**Exercise**
When you return the data, keep every word exact and include none of the images.

• • • • • • •

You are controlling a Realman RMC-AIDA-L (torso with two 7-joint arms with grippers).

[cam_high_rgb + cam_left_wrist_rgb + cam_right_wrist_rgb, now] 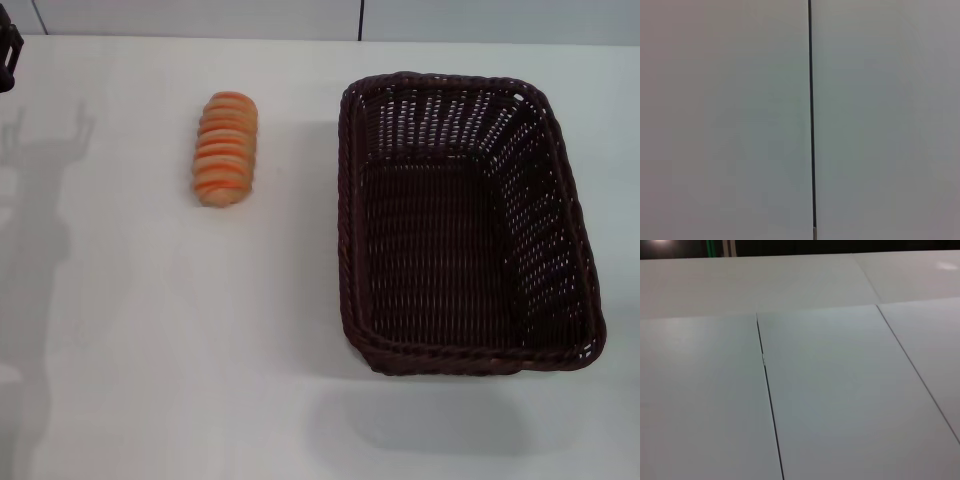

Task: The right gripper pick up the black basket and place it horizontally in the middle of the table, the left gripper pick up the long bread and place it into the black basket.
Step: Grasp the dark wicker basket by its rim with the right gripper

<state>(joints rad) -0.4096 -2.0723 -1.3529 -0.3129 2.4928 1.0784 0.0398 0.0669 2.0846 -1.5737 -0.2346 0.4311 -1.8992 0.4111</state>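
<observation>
you find the black basket (468, 225) resting on the table (130, 380), right of centre in the head view, long side running up the frame, not yet horizontal. the long bread (226, 148) lies upper left, well apart from it. a dark part of the left gripper (8, 55) shows at the upper left edge; its opening cannot be told. the right gripper is out of view, so nothing is held.

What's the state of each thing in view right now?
basket: upright, empty, on the table's right side, long axis running away from the robot, not held.
bread: lying on the table left of the basket, apart from it, not held.
left gripper: only a dark sliver at the head view's far left edge, away from the bread.
right gripper: not in view.
</observation>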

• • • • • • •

**Answer below**
You are controlling a Realman RMC-AIDA-L (torso with two 7-joint arms with grippers).

[cam_high_rgb + cam_left_wrist_rgb + cam_right_wrist_rgb, now] 

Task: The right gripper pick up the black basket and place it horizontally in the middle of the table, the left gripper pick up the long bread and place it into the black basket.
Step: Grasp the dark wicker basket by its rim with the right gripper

<state>(joints rad) -0.4096 -2.0723 -1.3529 -0.3129 2.4928 1.0784 0.0398 0.0669 2.0846 -1.5737 -0.2346 0.4311 -1.8992 0.4111</state>
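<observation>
you find the black basket (468, 225) resting on the table (130, 380), right of centre in the head view, long side running up the frame, not yet horizontal. the long bread (226, 148) lies upper left, well apart from it. a dark part of the left gripper (8, 55) shows at the upper left edge; its opening cannot be told. the right gripper is out of view, so nothing is held.

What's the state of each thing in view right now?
basket: upright, empty, on the table's right side, long axis running away from the robot, not held.
bread: lying on the table left of the basket, apart from it, not held.
left gripper: only a dark sliver at the head view's far left edge, away from the bread.
right gripper: not in view.
</observation>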

The output requires no additions.